The prospect of depopulating correctional facilities likely alarms some people, who fear dangerous inmates will be set free in the community. But the most dangerous criminals should remain where they are; the inmates eligible for release should be those who are non-violent, and those who can serve their sentences in other ways.

Correctional-institution officials and parole board members have files on which offenders are low risk and, even before the threat of the virus, were heading for good-behaviour freedoms such as day parole or unescorted temporary absences. They should be first to receive get-out-of-jail-not-quite-free cards.
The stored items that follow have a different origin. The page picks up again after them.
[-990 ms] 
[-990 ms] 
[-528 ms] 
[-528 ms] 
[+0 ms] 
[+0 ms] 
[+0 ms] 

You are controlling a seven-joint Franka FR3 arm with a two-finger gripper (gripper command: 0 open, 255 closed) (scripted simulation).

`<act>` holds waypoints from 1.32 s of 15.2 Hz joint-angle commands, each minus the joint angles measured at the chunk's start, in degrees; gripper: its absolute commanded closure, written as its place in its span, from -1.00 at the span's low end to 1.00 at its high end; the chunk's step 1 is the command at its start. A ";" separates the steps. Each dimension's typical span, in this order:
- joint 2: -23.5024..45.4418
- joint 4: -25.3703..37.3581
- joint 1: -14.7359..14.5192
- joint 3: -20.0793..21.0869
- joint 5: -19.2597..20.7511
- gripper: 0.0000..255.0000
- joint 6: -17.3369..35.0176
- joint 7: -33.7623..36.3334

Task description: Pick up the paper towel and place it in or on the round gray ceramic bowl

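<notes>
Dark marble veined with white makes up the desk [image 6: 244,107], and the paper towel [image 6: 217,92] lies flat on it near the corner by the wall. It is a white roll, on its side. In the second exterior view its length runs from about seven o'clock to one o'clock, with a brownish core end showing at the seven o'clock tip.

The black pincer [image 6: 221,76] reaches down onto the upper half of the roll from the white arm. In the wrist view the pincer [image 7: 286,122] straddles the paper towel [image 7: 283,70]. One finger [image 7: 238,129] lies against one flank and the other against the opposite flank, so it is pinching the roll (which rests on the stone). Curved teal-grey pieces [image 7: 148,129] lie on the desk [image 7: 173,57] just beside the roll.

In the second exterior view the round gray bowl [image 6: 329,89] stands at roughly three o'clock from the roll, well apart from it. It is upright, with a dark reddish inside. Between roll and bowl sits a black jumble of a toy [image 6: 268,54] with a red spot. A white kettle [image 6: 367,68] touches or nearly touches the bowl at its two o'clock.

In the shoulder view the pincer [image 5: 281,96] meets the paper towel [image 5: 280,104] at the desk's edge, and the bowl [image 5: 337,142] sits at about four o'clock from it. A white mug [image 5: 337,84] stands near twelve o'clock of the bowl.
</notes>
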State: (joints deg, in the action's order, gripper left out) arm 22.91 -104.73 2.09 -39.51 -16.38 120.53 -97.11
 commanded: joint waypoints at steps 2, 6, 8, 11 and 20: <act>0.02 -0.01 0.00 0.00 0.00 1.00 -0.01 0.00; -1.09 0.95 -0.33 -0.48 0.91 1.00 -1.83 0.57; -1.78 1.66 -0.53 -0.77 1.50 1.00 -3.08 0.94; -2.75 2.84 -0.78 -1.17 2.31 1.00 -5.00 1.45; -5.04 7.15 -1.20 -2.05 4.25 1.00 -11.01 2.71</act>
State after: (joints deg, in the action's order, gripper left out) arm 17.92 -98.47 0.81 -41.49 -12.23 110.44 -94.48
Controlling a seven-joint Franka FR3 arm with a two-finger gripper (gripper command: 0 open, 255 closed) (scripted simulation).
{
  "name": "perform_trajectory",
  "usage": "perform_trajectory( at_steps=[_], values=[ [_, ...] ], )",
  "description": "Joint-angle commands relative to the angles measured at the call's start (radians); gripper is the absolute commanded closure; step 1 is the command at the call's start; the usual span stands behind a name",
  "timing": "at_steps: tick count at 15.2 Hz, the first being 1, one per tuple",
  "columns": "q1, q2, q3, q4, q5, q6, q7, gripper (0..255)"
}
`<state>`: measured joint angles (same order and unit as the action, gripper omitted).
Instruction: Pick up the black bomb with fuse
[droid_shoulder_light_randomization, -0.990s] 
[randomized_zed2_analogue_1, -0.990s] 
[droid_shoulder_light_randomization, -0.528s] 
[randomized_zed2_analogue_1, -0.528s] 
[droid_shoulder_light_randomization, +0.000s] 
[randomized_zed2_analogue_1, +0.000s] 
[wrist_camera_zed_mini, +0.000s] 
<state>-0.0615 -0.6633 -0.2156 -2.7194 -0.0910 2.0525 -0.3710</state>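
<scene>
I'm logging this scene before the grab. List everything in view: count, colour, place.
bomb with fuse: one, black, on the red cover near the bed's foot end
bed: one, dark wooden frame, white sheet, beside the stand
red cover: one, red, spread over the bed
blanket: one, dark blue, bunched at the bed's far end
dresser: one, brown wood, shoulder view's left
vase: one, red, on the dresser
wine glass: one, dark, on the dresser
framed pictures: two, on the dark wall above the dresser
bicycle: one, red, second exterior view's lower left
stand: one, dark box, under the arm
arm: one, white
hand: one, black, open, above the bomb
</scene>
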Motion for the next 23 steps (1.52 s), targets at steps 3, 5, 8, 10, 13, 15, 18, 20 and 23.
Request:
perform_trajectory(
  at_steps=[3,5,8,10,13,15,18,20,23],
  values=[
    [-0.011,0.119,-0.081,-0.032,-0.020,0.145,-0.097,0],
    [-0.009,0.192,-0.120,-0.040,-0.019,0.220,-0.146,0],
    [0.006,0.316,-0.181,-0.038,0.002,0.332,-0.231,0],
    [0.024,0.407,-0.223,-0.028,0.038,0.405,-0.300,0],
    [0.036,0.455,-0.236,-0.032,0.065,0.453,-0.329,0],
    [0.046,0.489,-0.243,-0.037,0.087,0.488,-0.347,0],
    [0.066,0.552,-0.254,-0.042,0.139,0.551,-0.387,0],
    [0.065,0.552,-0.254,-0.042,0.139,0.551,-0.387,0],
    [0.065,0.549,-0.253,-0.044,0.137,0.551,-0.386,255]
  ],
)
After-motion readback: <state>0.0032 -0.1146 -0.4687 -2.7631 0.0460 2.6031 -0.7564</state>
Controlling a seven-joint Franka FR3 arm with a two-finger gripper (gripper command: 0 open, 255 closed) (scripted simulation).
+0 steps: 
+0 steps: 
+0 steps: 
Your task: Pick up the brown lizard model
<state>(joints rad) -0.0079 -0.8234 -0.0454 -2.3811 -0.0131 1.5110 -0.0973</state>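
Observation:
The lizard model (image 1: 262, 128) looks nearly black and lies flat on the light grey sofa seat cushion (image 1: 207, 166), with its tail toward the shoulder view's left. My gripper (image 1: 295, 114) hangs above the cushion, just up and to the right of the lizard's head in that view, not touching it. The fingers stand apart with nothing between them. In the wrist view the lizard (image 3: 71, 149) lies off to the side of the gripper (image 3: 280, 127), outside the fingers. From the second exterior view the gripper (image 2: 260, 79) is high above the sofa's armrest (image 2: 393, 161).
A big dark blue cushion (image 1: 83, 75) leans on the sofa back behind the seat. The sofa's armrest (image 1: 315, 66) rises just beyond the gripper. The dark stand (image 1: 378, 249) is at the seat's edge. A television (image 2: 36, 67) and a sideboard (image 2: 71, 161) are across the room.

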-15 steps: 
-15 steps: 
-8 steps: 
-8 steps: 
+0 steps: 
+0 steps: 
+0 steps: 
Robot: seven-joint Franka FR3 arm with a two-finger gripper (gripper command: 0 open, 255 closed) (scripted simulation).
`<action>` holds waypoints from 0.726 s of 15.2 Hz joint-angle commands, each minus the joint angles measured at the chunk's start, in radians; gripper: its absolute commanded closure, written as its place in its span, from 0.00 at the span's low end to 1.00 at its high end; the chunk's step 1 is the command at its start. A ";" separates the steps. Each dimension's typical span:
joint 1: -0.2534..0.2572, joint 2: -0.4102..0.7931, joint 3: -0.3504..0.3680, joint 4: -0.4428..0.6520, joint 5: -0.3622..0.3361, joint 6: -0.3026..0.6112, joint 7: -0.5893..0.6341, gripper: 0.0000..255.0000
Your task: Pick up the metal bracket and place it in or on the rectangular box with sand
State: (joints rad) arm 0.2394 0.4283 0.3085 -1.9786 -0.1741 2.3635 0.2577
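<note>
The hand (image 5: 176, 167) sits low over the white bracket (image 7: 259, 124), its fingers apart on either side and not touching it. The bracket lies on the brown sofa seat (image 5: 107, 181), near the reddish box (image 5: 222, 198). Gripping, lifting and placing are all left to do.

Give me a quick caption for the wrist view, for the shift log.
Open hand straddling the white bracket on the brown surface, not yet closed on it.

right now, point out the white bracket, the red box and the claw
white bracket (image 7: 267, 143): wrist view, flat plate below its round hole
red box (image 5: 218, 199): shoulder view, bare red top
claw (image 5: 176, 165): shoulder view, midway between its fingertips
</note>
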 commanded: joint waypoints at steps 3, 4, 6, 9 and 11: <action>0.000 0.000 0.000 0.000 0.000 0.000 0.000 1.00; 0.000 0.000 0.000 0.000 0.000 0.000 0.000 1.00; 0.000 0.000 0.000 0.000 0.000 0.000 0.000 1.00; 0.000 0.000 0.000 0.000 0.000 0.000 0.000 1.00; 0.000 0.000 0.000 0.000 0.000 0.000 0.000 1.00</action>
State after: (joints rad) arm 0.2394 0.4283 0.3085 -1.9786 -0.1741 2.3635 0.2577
So far, the authorities in charge of penal institutions, including the Correctional Service of Canada, the Parole Board of Canada and Manitoba Justice, have not yet publicly answered the demands to depopulate prisons and jails so they are no longer potential hotspots for the virus to run riot.

While that is being considered, this might also be an opportune moment for Manitoba to engage in a bigger-picture review of its history of over-incarceration, and to reconsider the manner in which the application of stringent sentencing restrictions often leads to bail-condition and parole/probation re-arrests and imprisonment for violations that do not amount to criminal activity.

Yes, decreasing the prison population would be unprecedented, but minimizing the deadly impact of this pandemic will require the leaders of our correctional institutions to act outside of the comfort zone of precedents. Extreme threats call for innovative solutions.